#### ACTION ITEM:
Set down, exactly and with no pictures, the line that contains "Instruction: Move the" and all lines after it in the listing.
Start of DATA BLOCK
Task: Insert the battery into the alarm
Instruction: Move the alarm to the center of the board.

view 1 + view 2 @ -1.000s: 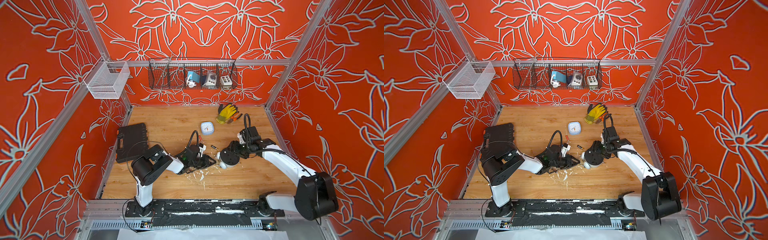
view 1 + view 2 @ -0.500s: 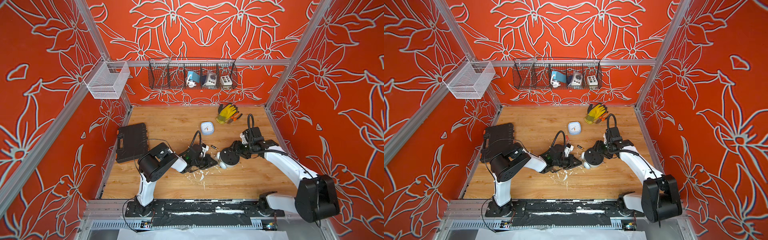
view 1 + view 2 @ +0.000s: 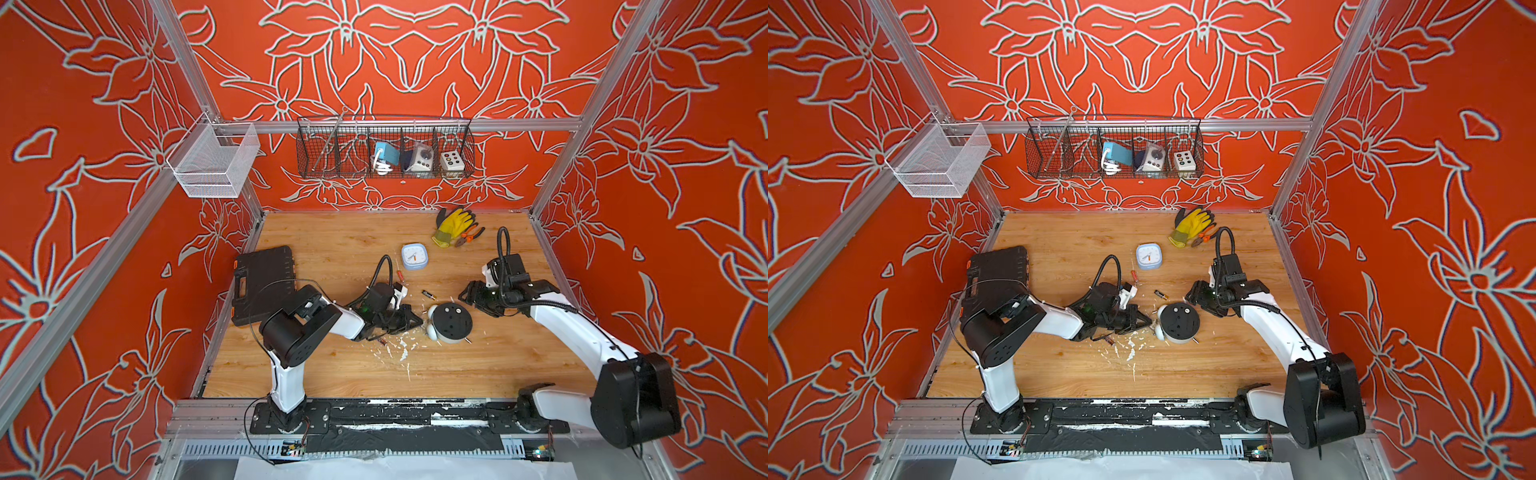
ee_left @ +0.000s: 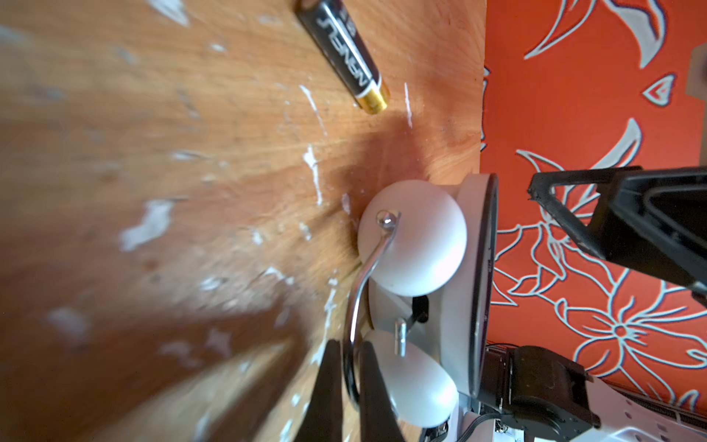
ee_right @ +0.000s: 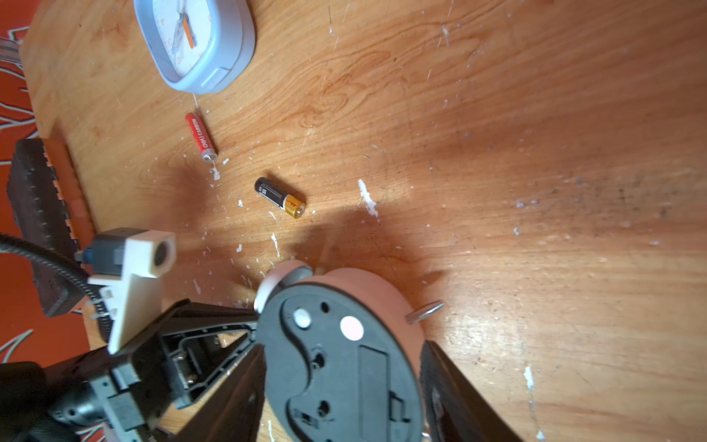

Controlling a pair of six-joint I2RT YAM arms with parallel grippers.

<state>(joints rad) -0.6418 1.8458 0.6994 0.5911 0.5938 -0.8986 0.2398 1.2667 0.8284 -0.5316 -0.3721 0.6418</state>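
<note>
The alarm (image 3: 451,322) (image 3: 1179,323) is a white twin-bell clock lying face down, its black back (image 5: 344,363) up with the battery cover shut. My left gripper (image 4: 350,344) (image 3: 417,321) is shut on the alarm's thin metal handle (image 4: 361,283), beside the bells. My right gripper (image 5: 342,346) (image 3: 473,299) is open, hovering just behind the alarm, a finger showing on each side of the black back. A black and gold battery (image 3: 429,294) (image 5: 280,198) (image 4: 344,57) lies loose on the wood behind the alarm. A red battery (image 5: 201,137) (image 3: 400,275) lies farther back.
A pale blue square clock (image 3: 414,256) lies behind the batteries. A black case (image 3: 264,282) sits at the left edge; yellow gloves (image 3: 453,224) and pliers (image 3: 469,237) at the back right. Wire baskets (image 3: 384,149) (image 3: 214,166) hang on the walls. White flecks (image 3: 401,353) litter the wood.
My left arm has reached right to the alarm, and its gripper has closed on the handle. The right gripper has hardly moved.
</note>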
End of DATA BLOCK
#### TASK SOLUTION:
Instruction: Move the alarm to the center of the board.

view 1 + view 2 @ -1.000s: 
view 1 + view 2 @ -0.500s: 
view 1 + view 2 @ +0.000s: 
ee_left @ +0.000s: 
ee_right @ +0.000s: 

Controlling a pair of six-joint I2RT YAM arms with parallel grippers.

<state>(joints rad) -0.6418 1.8458 0.6994 0.5911 0.5938 -0.8986 0.2398 1.2667 0.8284 -0.5316 -0.3721 0.6418</state>
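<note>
The alarm (image 3: 451,322) (image 3: 1179,323) is a white twin-bell clock lying face down, its black back (image 5: 344,363) up with the battery cover shut. My left gripper (image 4: 350,344) (image 3: 417,321) is shut on the alarm's thin metal handle (image 4: 361,283), beside the bells. My right gripper (image 5: 342,346) (image 3: 473,299) is open, hovering just behind the alarm, a finger showing on each side of the black back. A black and gold battery (image 3: 429,294) (image 5: 280,198) (image 4: 344,57) lies loose on the wood behind the alarm. A red battery (image 5: 201,137) (image 3: 400,275) lies farther back.
A pale blue square clock (image 3: 414,256) lies behind the batteries. A black case (image 3: 264,282) sits at the left edge; yellow gloves (image 3: 453,224) and pliers (image 3: 469,237) at the back right. Wire baskets (image 3: 384,149) (image 3: 214,166) hang on the walls. White flecks (image 3: 401,353) litter the wood.
My left arm has reached right to the alarm, and its gripper has closed on the handle. The right gripper has hardly moved.
</note>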

There is no more to this output.